▶ Exercise aim: Without including any images, repeat the listing below exactly.
----
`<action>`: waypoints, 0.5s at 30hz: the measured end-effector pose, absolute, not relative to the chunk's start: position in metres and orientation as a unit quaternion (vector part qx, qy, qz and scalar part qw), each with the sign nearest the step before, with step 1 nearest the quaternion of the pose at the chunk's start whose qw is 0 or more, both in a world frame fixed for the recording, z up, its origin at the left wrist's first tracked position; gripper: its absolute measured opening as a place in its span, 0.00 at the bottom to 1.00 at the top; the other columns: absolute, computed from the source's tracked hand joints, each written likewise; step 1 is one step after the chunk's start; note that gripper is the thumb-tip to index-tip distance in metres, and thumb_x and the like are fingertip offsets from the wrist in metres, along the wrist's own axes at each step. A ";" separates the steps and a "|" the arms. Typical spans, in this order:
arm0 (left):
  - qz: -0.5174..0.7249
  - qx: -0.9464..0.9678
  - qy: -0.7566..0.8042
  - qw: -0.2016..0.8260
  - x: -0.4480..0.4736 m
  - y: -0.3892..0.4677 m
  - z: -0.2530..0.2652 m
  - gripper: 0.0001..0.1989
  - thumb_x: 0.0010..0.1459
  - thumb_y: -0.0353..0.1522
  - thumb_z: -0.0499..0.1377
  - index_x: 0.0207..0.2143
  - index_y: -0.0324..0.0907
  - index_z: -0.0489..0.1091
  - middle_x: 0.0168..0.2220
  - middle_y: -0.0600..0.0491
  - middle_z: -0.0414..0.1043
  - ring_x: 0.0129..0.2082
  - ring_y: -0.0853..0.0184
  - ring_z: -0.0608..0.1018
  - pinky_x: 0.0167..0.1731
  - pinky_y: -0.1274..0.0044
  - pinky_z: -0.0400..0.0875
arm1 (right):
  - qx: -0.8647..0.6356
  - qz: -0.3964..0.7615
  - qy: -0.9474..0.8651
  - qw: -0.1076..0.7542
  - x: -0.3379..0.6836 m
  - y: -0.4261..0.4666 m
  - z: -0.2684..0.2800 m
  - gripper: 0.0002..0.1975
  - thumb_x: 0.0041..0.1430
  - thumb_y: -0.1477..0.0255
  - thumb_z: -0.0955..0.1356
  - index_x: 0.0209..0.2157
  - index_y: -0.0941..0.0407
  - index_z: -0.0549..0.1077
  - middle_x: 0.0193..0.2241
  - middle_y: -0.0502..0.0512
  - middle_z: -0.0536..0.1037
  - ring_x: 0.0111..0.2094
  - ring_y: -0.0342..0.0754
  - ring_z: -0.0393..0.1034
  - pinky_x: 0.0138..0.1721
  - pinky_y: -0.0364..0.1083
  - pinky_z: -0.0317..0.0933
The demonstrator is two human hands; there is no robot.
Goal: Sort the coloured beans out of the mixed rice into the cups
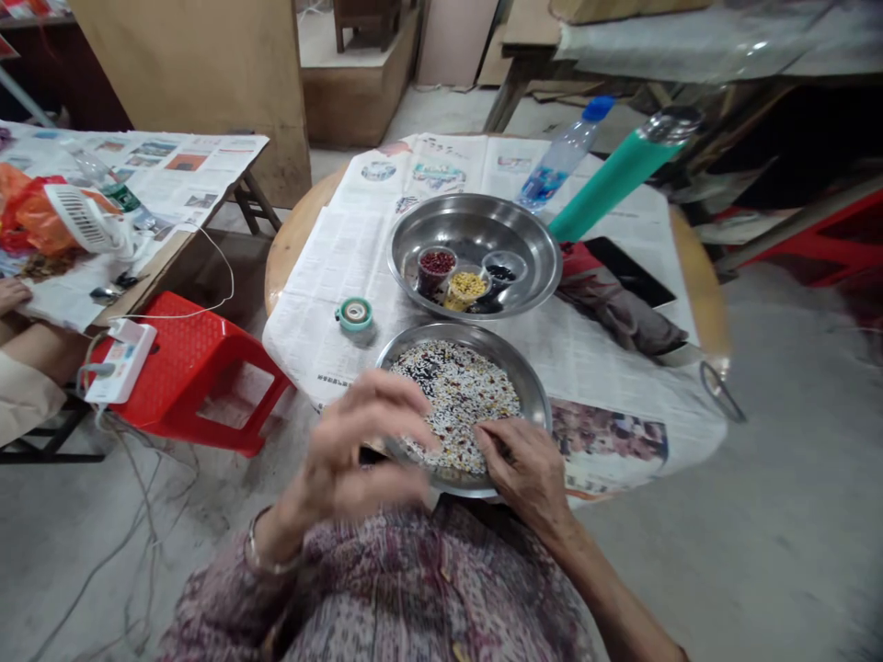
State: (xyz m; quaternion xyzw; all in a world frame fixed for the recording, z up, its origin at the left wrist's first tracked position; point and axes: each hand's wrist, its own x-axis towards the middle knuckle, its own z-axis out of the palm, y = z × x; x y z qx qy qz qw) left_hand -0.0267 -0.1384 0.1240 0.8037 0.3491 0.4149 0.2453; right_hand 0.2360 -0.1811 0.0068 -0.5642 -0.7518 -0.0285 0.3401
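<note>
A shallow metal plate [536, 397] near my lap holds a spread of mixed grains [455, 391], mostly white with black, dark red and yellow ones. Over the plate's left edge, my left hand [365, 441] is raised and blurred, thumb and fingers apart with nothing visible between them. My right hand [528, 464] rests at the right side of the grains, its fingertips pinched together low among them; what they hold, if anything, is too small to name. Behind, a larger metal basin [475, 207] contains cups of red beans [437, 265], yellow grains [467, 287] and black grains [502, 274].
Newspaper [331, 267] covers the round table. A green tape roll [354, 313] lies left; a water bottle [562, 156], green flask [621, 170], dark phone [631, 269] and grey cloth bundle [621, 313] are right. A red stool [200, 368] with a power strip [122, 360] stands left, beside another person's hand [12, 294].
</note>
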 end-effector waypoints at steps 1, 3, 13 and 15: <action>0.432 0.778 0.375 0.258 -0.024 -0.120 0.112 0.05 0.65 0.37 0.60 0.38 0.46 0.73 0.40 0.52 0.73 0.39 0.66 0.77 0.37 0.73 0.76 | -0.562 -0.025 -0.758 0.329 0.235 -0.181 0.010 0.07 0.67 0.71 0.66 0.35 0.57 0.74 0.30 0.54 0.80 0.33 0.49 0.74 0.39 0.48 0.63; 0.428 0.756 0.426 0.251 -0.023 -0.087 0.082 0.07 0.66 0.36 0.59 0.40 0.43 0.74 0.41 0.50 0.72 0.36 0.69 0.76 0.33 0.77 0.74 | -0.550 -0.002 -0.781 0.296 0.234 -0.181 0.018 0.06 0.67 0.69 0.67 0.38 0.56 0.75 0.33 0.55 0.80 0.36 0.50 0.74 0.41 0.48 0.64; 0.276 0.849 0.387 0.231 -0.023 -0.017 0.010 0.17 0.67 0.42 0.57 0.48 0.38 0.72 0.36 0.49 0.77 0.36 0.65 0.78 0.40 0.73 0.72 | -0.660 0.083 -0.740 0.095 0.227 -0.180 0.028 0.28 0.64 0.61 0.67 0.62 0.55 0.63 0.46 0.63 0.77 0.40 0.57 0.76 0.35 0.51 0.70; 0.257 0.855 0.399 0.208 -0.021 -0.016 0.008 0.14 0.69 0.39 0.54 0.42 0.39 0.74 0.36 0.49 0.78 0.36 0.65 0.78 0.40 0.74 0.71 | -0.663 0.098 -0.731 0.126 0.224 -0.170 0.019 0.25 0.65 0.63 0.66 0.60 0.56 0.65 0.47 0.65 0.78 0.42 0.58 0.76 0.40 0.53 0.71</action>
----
▶ Output for this exercise:
`<action>`: waypoints, 0.5s at 30hz: the measured end-effector pose, absolute, not relative to the chunk's start: position in metres and orientation as a unit quaternion (vector part qx, qy, qz and scalar part qw), each with the sign nearest the step before, with step 1 nearest the quaternion of the pose at the chunk's start whose qw is 0 or more, both in a world frame fixed for the recording, z up, its origin at the left wrist's first tracked position; gripper: its absolute measured opening as a place in its span, 0.00 at the bottom to 1.00 at the top; the other columns: absolute, computed from the source's tracked hand joints, each written likewise; step 1 is one step after the chunk's start; note that gripper is the thumb-tip to index-tip distance in metres, and thumb_x and the like are fingertip offsets from the wrist in metres, along the wrist's own axes at each step. A ";" separates the steps and a "|" the arms. Typical spans, in this order:
arm0 (left):
  - qz: -0.5174..0.7249
  - qx: -0.9464..0.9678
  - qy: -0.7566..0.8042
  - qw: -0.2016..0.8260
  - x: -0.4480..0.4736 m
  - y: -0.3892..0.4677 m
  - z: -0.2530..0.2652 m
  - gripper: 0.0001..0.1989
  - thumb_x: 0.0010..0.1459
  - thumb_y: -0.0353..0.1522
  - thumb_z: -0.0499..0.1377
  - index_x: 0.0207..0.2143
  - index_y: -0.0324..0.0907
  - index_z: -0.0489..0.1091
  - middle_x: 0.0168..0.2220
  - middle_y: -0.0600..0.0491
  - middle_z: -0.0414..0.1043
  - ring_x: 0.0129..0.2082
  - ring_y: -0.0853..0.0184
  - ring_z: -0.0608..0.1018
  - pinky_x: 0.0167..0.1731
  - pinky_y: -0.1274..0.0044
  - pinky_z: -0.0400..0.0875
arm1 (right):
  - qx: -0.8647..0.6356
  - qz: -0.3964..0.7615
  - qy: -0.9474..0.8651
  - qw: -0.1076..0.7542
  - x: -0.3379..0.6836 m
  - y: -0.4261..0.4666 m
  - z: -0.2684..0.2800 m
  - gripper: 0.0002..0.1975
  - thumb_x: 0.0041..0.1430
  - thumb_y: -0.1477..0.0255
  - thumb_z: -0.0955..0.1356
  - index_x: 0.0209..0.2157
  - index_y: -0.0941..0.0407
  - index_z: -0.0549..0.1077
  - middle_x: 0.0193..0.2241
  - middle_y: -0.0502..0.0512
  - middle_z: -0.0536..0.1037
  - ring_x: 0.0111..0.2094
  - ring_y: -0.0342..0.0754
  - ring_z: -0.0393..0.1034
  - pinky_x: 0.0138..0.1721
  - pinky_y: -0.0364..0.1083
  - pinky_z: -0.0317..0.0933
The demonstrator is two human hands; there is no robot.
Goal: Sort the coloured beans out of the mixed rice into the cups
State: (xyz m; quaternion xyzw; all in a world frame fixed for the recording, z up, its origin at the left wrist's first tracked position; point and axes: each hand's wrist, its own x-axis towards the middle knuckle, its own z-axis out of the palm, y = z × x; x y z qx qy qz qw) left_hand -0.0267 -0.1384 0.1240 0.8037 0.3491 0.4149 0.2453; right_hand 0.2360 -0.1811 0.0068 -0.5642 -0.7518 -0.0285 0.3401
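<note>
A shallow metal plate [536, 397] near my lap holds a spread of mixed grains [455, 391], mostly white with black, dark red and yellow ones. Over the plate's left edge, my left hand [365, 441] is raised and blurred, thumb and fingers apart with nothing visible between them. My right hand [528, 464] rests at the right side of the grains, its fingertips pinched together low among them; what they hold, if anything, is too small to name. Behind, a larger metal basin [475, 207] contains cups of red beans [437, 265], yellow grains [467, 287] and black grains [502, 274].
Newspaper [331, 267] covers the round table. A green tape roll [354, 313] lies left; a water bottle [562, 156], green flask [621, 170], dark phone [631, 269] and grey cloth bundle [621, 313] are right. A red stool [200, 368] with a power strip [122, 360] stands left, beside another person's hand [12, 294].
</note>
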 end-effector waypoints at steps 1, 3, 13 and 15: <action>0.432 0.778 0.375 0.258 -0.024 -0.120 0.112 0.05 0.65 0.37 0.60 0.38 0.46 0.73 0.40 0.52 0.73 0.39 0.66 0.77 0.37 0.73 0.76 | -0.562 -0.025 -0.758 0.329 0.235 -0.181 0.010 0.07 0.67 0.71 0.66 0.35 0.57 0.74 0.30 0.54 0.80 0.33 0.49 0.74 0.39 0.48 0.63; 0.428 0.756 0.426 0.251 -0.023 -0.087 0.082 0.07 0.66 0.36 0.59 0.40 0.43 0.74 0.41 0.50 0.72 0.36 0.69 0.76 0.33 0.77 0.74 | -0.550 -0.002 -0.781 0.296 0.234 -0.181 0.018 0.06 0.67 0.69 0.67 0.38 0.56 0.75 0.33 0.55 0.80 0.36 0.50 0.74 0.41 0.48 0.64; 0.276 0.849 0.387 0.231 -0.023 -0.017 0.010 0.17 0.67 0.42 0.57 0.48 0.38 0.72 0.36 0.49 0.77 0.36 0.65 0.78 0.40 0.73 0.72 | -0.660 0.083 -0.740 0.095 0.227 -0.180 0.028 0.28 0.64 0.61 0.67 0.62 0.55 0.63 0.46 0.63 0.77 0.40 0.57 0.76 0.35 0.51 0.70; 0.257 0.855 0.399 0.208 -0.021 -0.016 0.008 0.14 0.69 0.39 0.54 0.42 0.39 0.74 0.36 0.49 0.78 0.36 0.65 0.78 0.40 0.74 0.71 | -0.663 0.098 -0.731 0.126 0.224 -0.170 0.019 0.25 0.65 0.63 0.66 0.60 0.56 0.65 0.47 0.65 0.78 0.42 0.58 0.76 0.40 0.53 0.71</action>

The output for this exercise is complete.